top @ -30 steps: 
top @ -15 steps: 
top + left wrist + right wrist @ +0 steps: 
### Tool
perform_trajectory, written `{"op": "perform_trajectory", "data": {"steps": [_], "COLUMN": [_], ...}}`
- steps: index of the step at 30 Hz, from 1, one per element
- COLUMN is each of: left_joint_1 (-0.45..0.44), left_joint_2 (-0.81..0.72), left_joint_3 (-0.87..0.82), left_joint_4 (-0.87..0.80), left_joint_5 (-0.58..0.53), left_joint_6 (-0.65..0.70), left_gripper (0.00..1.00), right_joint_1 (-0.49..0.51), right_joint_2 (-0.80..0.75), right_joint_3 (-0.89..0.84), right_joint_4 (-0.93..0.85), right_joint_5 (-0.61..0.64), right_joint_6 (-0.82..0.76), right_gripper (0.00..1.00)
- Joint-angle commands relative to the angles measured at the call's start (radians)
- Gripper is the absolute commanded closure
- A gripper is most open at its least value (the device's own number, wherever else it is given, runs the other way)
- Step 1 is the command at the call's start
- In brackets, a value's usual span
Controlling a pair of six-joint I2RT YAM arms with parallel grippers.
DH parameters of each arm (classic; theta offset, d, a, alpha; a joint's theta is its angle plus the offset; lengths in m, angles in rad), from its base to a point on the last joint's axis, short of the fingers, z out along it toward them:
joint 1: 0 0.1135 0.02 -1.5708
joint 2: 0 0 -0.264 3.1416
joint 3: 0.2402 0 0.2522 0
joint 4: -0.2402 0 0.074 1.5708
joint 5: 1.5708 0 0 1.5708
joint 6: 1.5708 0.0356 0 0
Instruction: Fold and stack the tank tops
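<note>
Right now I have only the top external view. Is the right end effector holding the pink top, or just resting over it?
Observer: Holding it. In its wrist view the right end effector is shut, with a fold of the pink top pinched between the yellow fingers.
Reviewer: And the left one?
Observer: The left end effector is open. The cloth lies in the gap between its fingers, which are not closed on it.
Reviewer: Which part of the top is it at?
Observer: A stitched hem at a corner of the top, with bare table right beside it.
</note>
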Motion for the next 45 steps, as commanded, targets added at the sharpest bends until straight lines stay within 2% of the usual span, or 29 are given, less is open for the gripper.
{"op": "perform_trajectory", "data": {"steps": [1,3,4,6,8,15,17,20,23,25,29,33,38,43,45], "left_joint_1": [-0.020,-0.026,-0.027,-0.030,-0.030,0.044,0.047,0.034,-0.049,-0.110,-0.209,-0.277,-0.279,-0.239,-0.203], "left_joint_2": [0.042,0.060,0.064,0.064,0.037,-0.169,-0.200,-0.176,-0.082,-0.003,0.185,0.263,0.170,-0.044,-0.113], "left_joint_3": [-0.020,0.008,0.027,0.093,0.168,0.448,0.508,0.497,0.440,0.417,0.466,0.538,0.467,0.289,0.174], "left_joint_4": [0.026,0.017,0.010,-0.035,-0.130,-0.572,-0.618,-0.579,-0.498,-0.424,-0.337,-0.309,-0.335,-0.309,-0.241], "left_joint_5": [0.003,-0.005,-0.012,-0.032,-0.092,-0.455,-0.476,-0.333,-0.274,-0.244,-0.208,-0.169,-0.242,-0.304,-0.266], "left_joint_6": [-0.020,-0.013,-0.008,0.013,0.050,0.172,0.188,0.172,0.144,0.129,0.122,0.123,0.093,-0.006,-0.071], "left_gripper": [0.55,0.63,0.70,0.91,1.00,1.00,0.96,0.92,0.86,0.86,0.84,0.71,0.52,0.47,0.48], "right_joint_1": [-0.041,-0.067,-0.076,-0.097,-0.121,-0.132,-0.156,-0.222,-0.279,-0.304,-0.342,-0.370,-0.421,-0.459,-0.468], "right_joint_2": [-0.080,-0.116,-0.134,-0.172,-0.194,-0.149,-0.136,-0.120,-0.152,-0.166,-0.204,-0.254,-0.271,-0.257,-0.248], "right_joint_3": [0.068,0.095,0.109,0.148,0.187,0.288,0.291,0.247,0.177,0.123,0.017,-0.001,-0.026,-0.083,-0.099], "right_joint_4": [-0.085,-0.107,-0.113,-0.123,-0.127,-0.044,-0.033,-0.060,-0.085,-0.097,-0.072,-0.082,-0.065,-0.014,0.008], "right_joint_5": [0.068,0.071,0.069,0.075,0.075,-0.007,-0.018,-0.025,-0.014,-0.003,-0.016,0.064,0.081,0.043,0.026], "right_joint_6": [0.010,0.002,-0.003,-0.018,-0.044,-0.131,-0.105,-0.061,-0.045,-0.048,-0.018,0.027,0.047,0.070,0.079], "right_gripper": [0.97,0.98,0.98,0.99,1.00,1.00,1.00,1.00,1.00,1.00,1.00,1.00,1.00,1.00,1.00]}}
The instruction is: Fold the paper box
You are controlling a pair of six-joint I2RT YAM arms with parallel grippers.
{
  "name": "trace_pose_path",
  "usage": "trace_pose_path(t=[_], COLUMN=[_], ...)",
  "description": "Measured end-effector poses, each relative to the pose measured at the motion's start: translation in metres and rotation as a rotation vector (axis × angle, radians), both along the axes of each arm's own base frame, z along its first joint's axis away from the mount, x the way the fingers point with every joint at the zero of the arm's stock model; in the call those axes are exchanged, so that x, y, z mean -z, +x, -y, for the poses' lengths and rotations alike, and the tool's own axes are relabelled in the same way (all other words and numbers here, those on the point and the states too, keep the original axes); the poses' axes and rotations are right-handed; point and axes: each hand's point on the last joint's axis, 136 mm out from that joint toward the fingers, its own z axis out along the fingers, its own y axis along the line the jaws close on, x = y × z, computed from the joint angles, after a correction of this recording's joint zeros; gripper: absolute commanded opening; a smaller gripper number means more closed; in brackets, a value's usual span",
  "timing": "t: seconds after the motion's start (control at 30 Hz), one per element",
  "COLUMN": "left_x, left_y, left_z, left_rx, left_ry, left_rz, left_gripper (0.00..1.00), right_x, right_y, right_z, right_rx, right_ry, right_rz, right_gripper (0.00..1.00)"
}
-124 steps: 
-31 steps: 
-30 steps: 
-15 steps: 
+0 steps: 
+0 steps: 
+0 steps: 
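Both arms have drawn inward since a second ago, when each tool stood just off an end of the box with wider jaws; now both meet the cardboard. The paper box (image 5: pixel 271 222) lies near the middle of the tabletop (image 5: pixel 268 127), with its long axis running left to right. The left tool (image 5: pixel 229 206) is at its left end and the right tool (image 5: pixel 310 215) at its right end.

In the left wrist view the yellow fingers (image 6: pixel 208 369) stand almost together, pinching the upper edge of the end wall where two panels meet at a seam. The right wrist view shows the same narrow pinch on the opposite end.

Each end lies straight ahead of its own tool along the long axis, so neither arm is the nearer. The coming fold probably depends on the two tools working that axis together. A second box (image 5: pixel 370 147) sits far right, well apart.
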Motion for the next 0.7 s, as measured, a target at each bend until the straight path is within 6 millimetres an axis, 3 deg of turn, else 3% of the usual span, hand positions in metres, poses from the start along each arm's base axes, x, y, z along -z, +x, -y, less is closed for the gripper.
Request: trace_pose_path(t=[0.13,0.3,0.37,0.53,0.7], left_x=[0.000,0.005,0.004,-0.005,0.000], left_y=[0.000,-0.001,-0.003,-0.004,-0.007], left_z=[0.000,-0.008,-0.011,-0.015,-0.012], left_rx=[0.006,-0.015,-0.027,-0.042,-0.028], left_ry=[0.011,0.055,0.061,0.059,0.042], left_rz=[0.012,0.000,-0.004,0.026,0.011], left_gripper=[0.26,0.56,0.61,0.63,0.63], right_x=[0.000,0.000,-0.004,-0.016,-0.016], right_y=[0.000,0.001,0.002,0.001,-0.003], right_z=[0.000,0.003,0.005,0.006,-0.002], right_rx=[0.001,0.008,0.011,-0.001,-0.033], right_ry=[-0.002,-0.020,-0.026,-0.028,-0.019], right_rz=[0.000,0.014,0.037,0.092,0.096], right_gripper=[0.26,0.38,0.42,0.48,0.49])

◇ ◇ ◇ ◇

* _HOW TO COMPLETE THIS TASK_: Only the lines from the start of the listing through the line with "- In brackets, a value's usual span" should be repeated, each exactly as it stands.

* _OUTPUT_:
top @ -30 steps: 
top @ -15 steps: 
top + left wrist + right wrist @ +0 steps: 
### Tool
perform_trajectory, written `{"op": "perform_trajectory", "data": {"steps": [_], "COLUMN": [_], ...}}`
- steps: index of the step at 30 Hz, from 1, one per element
- COLUMN is each of: left_joint_1 (-0.45..0.44), left_joint_2 (-0.81..0.72), left_joint_3 (-0.87..0.82), left_joint_4 (-0.87..0.80), left_joint_5 (-0.58..0.53), left_joint_6 (-0.65..0.70), left_gripper (0.00..1.00), right_joint_1 (-0.49..0.51), right_joint_2 (-0.80..0.75), right_joint_3 (-0.89..0.84), right_joint_4 (-0.93..0.85), right_joint_5 (-0.61..0.64), right_joint_6 (-0.82..0.76), right_gripper (0.00..1.00)
- Joint-angle commands relative to the angles measured at the call's start (radians)
- Gripper is the absolute commanded closure
- A gripper is most open at its least value (the device's own number, wherever else it is given, runs the other way)
- Step 1 is the command at the call's start
- In brackets, a value's usual span

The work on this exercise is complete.